Mesdames, Messieurs les membres de la Presse,
Bonjour et un grand merci d’avoir accepté cette invitation pour le lancement du Rapport Mondial sur le Développement Humain 2009 qui a pour titre cette année: Lever les Barrières : Mobilité et Développement Humains.
Je voudrais souligner pour commencer que le rapport sur le développement humain ce n’est évidemment pas seulement le classement de 182 pays en fonction de leur indice de développement humain (IDH). Le Rapport de Développement Humain c’est un rituel annuel important, qui comporte deux volets : ce fameux classement bien sûr qui intéresse beaucoup de personnes, mais aussi l’analyse d’un thème d’intérêt pour le monde en développement. Cette année, le thème choisi est un thème qui concerne particulièrement Haïti : la migration.
Pour ce qui concerne le classement de l’IDH, effectivement Haïti est passé de la 146ème en 2008 à la 149ème place. Il y a une raison assez simple à cela : le nombre de pays concernés a augmenté à 182 et des pays à l’IDH élevé tels le Lichtenstein et Andorre ont été inclus. Cela dit, il est important de noter que l’IDH a tout de même augmenté de 1980 à 2009 en passant de 0.40 points sur 1 à plus de 0.5. Donc, on peut dire que le rang d’Haïti n’a pas vraiment changé par rapport à d’autres pays en situation similaire et qu’il y a des progrès, même s’ils sont assez lents. De plus, il faut noter que ce classement est basé sur des données de 2007.
Revenons à la migration, thème particulièrement d’actualité pour Haïti. En effet, il n’est pas exagéré de dire qu’Haïti n’aurait pas pu survivre comme elle l’a fait depuis plusieurs années ou décennies sans l’émigration. La migration est donc un thème important pour un pays comme Haïti où chaque Haïtien a soit un parent à l’étranger ou des amis qui ont quitté le pays.
Fondamentalement, Le Rapport présente une vision différente et novatrice de la migration. D’ordinaire, l’approche traditionnelle de la migration dans certains pays c’est que le migrant est un problème pour le pays hôte; c’est un facteur de déstabilisation pour l’économie, car les migrants prennent les emplois des citoyens. Les migrants, c’est la perception, font baisser le niveau des salaires, ils dévalorisent les valeurs culturelles, j’en passe et des meilleurs.

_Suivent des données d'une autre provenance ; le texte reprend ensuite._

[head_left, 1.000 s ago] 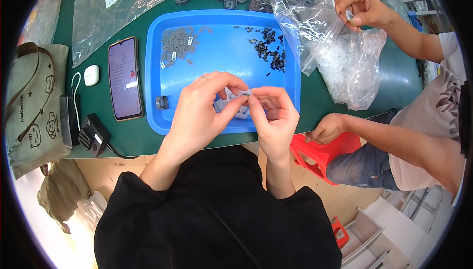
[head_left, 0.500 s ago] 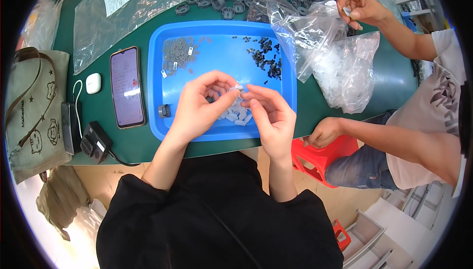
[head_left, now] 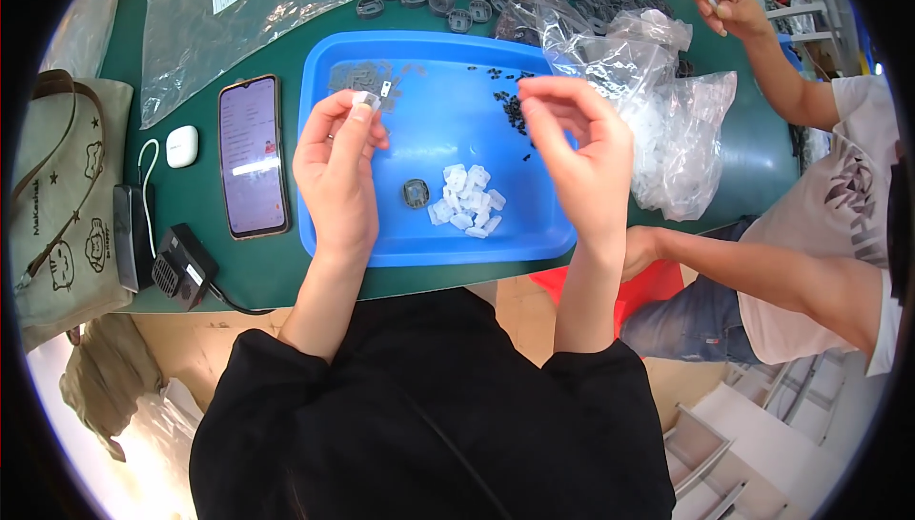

Le Rapport Mondial de Développement Humain considère qu’en général, au contraire, la migration est un facteur important de développement humain. Le migrant a un revenu d’au moins 15 fois supérieur à celui de son pays d’origine. Sa productivité augmente de manière considérable. L’impact de la migration sur les parents qui restent dans le pays d’origine est des plus positifs à cause des transferts d’argent. La migration à même des effets constructifs pour la libération des femmes. En réalité, le migrant n’est pas un fardeau pour le pays hôte.
Cependant le Rapport est un Rapport équilibré, réaliste, d’autant plus que c’est un rapport qui a été conçu et finalisé dans un contexte économique mondial des plus difficile. La migration a aussi des aspects douloureux. Tous les migrants ne sont pas des succès stories. La migration, ce n’est pas toujours la porte ouverte assurée vers le paradis. Certains migrants n’arrivent pas à percer et certains restent longtemps dans un limbo légal.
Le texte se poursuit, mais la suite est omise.